TSKHINVALI, SUKHUMI -- South Ossetian President Eduard Kokoity says it is not fair to compare this breakaway region with Kosovo.

South Ossetians have far more right to a state of their own than Kosovo Albanians, he told Belgrade daily Večernje Novosti in an interview.

"Kosovo Albanians got independence after NATO's aggression on Serbia. Americans and NATO member countries took away Serbia's province. I feel sincerely for the Serb people," Kokoity was quoted.

He also said that South Ossetia has no intention of recognizing Kosovo.

"Serbs had a well-organized state that provided for a normal life for Albanians. For this reason, what Americans have done to the Serbs is injustice," he continued.

As for South Ossetia's and Abkhazia's independence, he expressed hope that many other countries will in the near future follow Russia's example to recognize the two new states in the Caucasus.

"Our goal is to unite with North Ossetia, which is a part of the Russian Federation. All Ossetians should live in one state. We find the position of the West unclear. Why are they now protecting the Tbilisi leadership," the South Ossetian leader wondered.

According to Kokoity, both in the cases of South Ossetia and Kosovo, the United States and its allies sided with those who planned to take other countries' territory by force.

Independence accelerated

The decision on Kosovo has also accelerated the process of the South Ossetia and Abkhazia independence and strengthened awareness that their aspirations would be realized, Abkhaz President Sergei Bagapsh told a press conference in the capital of Sukhumi.

Bagapsh said that the recognition process, as in the case of other conflicts, is not universal and cannot be measured by the same criteria.

"At the start of the Kosovo process, we said that, whatever the outcome, whether it is recognized or not, we would not give up our path towards independence," the president of Abkhazia said.

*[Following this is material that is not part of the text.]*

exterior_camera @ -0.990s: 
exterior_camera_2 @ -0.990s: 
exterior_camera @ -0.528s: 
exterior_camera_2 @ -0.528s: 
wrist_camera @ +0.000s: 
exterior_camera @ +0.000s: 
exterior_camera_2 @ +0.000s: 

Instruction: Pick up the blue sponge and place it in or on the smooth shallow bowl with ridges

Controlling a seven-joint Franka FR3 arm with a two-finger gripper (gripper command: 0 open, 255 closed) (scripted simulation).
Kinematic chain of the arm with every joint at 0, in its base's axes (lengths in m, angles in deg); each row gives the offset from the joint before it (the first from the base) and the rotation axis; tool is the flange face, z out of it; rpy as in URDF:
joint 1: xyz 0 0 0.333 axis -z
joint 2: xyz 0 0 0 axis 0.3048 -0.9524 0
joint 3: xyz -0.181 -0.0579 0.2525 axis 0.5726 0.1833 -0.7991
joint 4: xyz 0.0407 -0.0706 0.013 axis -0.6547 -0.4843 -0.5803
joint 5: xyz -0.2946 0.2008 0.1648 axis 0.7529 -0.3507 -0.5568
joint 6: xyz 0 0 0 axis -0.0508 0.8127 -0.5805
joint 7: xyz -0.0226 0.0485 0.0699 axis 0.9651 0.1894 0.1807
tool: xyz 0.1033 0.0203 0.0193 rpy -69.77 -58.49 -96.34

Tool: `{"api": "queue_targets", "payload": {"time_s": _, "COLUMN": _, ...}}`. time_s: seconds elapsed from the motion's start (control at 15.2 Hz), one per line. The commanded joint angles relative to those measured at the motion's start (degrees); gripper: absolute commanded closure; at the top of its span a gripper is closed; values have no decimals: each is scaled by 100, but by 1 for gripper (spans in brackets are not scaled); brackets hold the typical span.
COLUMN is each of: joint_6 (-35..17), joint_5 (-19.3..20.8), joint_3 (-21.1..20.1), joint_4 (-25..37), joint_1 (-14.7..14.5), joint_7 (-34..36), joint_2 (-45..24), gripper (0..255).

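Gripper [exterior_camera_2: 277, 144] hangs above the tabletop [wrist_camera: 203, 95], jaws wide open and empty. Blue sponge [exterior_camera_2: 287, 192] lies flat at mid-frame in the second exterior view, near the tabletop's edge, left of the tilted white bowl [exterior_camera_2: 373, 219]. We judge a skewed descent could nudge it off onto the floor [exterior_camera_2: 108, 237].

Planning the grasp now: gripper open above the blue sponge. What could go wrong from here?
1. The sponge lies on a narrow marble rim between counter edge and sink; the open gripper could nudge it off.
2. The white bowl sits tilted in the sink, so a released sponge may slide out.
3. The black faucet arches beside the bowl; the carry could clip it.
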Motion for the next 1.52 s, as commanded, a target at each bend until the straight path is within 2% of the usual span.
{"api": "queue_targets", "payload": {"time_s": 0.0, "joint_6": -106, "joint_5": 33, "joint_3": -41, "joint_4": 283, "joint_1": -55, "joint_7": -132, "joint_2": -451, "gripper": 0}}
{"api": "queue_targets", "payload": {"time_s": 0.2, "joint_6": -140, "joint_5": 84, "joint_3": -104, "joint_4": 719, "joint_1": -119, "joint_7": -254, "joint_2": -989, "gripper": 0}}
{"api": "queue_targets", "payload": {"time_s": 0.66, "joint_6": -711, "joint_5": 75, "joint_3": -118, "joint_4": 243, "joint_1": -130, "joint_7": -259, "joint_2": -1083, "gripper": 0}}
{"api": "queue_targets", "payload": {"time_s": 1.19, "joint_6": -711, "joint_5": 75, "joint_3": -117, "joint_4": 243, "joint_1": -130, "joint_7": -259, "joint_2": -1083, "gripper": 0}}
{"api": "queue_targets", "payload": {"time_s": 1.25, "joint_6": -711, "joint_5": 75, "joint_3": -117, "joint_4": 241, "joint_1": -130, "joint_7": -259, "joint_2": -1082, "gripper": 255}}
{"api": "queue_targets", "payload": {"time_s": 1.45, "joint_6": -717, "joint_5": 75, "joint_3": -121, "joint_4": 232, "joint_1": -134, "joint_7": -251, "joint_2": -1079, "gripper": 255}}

"However, the main issue is why some are allowed to do everything, and others can do nothing. Ultimately, Kosovo is the heart of Serbia and they have cut it out. This was possible to do without a decision by the UN Security Council and the permanent members, because an influential boss appeared and he was the one to mke the decision," Bagapsh underscored.

"Until someone else appears – and he has already appeared – who will also not count on recommendations by the UN, and until the United States, Russia and until other countries reach a consensus, this will continue," he said.

Bagapsh added that while 55,000 Georgians have returned to the two regions, the Serbs have not returned to Kosovo, "only a miserly number".